Dangerous new GoSerpent malware is apparently on the hunt for government secrets
The malware has been hiding in plain sight for half a decade, stealing all sorts of valuable secrets.
- Kaspersky uncovers GoSerpent, a long‑running campaign on Southeast Asian government systems using a backdoor, RAT (Stowaway), and exfiltration tool (TmcLoader)
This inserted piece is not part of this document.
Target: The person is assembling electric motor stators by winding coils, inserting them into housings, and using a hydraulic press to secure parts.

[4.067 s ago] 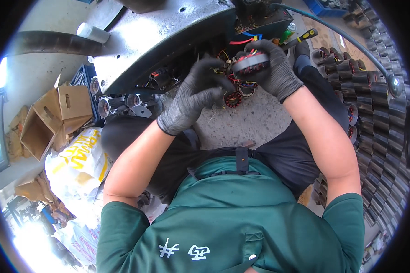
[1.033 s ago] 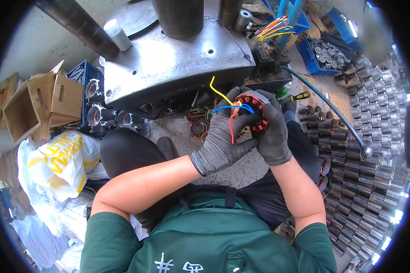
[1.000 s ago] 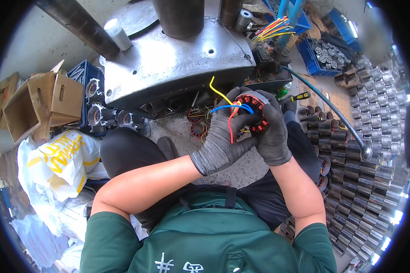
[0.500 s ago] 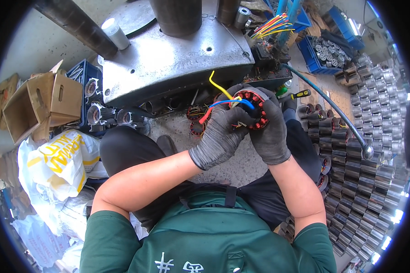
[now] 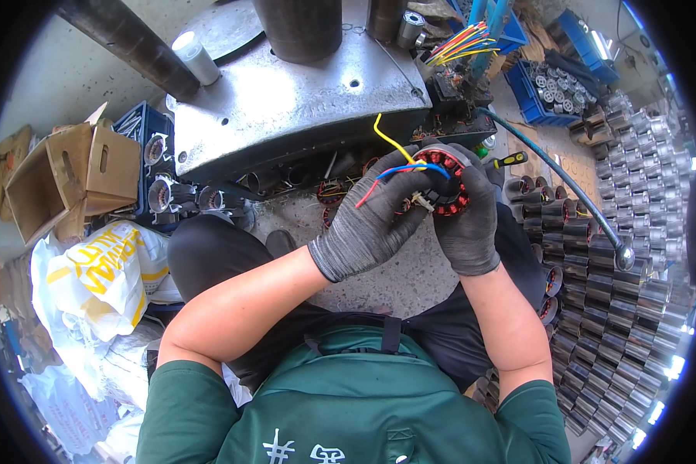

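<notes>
Both my hands, in grey knit gloves, hold a motor stator (image 5: 460, 188) with red windings round its inner ring. My right hand (image 5: 473, 228) wraps its right side, fingers round the outer rim. On the left, my left hand (image 5: 363, 224) is closed against the stator, its fingertips partly hidden. A yellow wire (image 5: 390, 138) sticks up from the stator; blue and red wires (image 5: 370, 193) bend across the left glove. A small pale piece (image 5: 421, 203), too small to name, shows by my left thumb.
Ahead stands a heavy metal press table (image 5: 286, 100) with thick columns. Stacked metal cylinders (image 5: 595, 325) fill the right side, below a hose (image 5: 553, 166). A screwdriver (image 5: 510, 160) lies beyond my right hand. Cardboard boxes (image 5: 112, 166) and white bags (image 5: 100, 271) are on the left.
The stator and my right hand have shifted slightly right. My left hand has turned and spread along the stator's left side; the wires swung right, and the pale piece came into view.
</notes>
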The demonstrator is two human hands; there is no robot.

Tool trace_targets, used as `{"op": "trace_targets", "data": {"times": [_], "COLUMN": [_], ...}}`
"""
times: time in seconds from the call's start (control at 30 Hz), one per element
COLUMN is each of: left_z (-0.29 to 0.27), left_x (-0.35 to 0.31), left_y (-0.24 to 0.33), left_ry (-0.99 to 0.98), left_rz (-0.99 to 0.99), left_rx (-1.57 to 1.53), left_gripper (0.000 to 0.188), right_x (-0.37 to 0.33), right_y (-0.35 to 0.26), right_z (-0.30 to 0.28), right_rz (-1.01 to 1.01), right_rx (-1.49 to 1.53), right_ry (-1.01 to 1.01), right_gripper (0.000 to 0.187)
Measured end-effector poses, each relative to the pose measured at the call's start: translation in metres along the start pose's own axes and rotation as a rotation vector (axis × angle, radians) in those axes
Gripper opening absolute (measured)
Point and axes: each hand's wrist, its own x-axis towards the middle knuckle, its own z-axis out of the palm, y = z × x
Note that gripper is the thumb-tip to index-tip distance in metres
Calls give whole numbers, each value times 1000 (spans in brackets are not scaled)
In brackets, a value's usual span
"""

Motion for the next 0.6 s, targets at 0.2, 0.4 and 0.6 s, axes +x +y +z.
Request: {"op": "trace_targets", "data": {"times": [0.2, 0.4, 0.6], "left_z": [17, 16, 24], "left_x": [4, 8, 1], "left_y": [3, 1, -11], "left_ry": [250, 82, 138], "left_rz": [-309, -473, -416], "left_rx": [-454, -422, -463], "left_gripper": [75, 62, 45], "right_x": [-6, -8, -11], "right_y": [1, 21, 28], "right_z": [8, 0, 7], "right_rz": [-92, -191, -346], "right_rx": [-114, -245, -476], "right_ry": [-53, -107, -176], "right_gripper": [66, 57, 54]}}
- Attackers showed extreme patience, waiting weeks before deploying secondary tools to evade detection and outlast log retention policies
- Attribution remains uncertain, but overlaps with past TetrisPhantom operations; defenders are urged to review shared IoCs to detect compromise
Security researchers Kaspersky discovered a five-year-old piece of malware that’s been hiding on government computers in the Southeast Asian region, harvesting secrets and other actionable intelligence.
The company analyzed a campaign called GoSerpent, which comprises of a backdoor of the same name, a Remote Access Trojan (RAT) called Stowaway, and a two-stage data exfiltration tool called TmcLoader.
The backdoor was first used in 2021, it was said, meaning it was successfully hiding for half a decade. This was achieved, among other things, with plenty of patience and careful planning.
TetrisPhantom
“What stands out about GoSerpent is the deliberate dwell time,” Noushin Shabab, Lead Security Researcher in Kaspersky GReAT, explained.
“Usually, attackers want to move quickly once they get a foothold, but this group drops the initial backdoor and waits. They let the dust settle for weeks before deploying their secondary exfiltration tools like TmcLoader. That kind of patience is a calculated move designed to outlast standard log retention policies and automated security sweeps, making it incredibly difficult for defenders to connect the initial infection to the eventual data theft."
The researchers could not conclusively attribute this campaign to any particular threat actor but did say that it has a lot in common with older campaigns conducted by the TetrisPhantom actor, including victimology, technical capabilities, and operational methods.
Kaspersky analyzed TetrisPhantom back in 2023, when it saw the group compromising secure USB drives used to provide encryption for safe data storage. This campaign also targeted government entities in the Asia-Pacific region (APAC) but, at the time, it was a newly discovered threat actor with no overlap with other known groups.